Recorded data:
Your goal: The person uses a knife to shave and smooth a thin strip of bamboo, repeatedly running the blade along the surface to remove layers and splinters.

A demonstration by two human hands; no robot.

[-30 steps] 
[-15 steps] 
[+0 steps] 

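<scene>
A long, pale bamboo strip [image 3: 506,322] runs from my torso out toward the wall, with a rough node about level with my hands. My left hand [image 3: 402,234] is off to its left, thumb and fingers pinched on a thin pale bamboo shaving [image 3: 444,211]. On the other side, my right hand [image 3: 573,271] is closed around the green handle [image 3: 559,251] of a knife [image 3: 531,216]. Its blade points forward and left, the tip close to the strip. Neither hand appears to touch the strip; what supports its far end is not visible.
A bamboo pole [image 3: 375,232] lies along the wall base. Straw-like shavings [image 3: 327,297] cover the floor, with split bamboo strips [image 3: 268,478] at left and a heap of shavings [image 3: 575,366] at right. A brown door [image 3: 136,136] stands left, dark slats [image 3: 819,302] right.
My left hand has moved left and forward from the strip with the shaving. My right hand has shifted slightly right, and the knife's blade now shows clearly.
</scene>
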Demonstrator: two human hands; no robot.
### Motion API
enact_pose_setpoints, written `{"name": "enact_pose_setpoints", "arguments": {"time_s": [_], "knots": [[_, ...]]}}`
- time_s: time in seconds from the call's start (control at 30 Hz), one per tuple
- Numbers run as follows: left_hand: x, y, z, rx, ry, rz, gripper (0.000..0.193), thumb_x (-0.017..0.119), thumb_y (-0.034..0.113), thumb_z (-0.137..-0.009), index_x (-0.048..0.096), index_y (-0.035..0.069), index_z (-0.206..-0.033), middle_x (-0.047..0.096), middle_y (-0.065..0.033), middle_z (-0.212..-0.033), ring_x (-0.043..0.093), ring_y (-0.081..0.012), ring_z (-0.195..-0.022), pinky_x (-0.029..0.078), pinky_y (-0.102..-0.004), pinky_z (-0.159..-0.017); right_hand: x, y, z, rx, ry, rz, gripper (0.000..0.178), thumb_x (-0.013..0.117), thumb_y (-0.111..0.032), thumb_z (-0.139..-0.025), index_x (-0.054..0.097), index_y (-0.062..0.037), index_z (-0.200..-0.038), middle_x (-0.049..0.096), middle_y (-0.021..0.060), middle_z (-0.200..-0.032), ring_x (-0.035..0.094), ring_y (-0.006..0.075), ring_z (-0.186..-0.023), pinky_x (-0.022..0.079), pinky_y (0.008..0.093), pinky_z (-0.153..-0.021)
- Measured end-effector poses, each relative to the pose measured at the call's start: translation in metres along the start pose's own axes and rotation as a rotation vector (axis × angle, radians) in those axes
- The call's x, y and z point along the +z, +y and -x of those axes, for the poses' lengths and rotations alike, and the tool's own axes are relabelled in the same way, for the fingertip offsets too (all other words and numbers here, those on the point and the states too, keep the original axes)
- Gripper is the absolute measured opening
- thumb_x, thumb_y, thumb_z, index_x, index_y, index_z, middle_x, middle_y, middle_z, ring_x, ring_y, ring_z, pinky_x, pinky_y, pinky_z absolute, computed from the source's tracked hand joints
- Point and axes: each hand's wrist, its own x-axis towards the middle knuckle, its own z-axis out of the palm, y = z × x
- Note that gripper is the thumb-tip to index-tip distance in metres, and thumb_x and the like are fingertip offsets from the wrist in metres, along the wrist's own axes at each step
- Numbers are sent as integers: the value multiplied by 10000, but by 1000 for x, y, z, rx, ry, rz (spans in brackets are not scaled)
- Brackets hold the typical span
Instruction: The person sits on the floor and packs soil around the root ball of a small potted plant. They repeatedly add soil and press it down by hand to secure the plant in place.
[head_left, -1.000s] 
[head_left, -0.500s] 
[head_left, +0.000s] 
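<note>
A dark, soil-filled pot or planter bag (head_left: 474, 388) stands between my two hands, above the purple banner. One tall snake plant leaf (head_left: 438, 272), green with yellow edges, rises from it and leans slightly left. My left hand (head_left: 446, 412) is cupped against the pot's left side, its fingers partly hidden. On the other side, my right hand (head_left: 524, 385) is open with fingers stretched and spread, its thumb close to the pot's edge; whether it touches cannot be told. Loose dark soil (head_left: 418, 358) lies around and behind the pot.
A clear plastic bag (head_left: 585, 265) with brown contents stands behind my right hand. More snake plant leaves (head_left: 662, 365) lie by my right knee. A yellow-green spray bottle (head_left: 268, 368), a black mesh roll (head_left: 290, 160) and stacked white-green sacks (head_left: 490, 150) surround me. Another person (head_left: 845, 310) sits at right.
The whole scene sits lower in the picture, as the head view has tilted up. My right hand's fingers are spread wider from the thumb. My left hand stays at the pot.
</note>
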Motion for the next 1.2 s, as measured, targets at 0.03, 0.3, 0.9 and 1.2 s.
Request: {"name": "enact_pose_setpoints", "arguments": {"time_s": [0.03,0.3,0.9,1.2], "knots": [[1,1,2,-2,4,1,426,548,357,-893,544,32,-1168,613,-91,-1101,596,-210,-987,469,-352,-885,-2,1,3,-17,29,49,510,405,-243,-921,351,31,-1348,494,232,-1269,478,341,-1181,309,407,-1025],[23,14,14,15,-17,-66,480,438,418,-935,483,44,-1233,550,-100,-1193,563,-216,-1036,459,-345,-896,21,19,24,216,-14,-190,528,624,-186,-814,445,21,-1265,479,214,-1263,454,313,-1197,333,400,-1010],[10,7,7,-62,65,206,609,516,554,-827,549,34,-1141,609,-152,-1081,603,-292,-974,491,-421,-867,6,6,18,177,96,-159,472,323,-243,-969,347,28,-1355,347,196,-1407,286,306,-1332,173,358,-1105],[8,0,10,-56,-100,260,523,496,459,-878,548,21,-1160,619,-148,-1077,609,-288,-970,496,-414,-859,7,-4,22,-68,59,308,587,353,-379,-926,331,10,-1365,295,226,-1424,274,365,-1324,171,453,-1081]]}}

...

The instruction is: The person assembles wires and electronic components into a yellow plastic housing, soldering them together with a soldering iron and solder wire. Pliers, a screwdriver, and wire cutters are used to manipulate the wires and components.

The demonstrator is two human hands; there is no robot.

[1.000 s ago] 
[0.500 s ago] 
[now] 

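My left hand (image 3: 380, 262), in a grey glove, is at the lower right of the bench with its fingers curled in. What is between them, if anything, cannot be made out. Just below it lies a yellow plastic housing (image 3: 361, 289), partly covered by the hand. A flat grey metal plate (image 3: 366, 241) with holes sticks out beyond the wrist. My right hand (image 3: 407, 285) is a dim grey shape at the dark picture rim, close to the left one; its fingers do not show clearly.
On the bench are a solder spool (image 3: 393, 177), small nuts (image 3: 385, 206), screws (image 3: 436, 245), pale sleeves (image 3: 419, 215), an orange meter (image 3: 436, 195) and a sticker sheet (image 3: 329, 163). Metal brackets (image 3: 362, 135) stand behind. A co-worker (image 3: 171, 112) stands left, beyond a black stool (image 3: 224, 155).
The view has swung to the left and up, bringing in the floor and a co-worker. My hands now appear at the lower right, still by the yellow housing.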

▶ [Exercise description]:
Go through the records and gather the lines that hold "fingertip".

▶ [Answer space]:
- The call's x, y and z point along the +z, +y and -x of those axes, for the poses' lengths and rotations alike, and the tool's own axes are relabelled in the same way, for the fingertip offsets too (all other words and numbers here, those on the point and the states too, keep the original axes)
- Note that gripper is the thumb-tip to index-tip distance in metres, and thumb_x and the like are fingertip offsets from the wrist in metres, along the wrist's own axes at each step

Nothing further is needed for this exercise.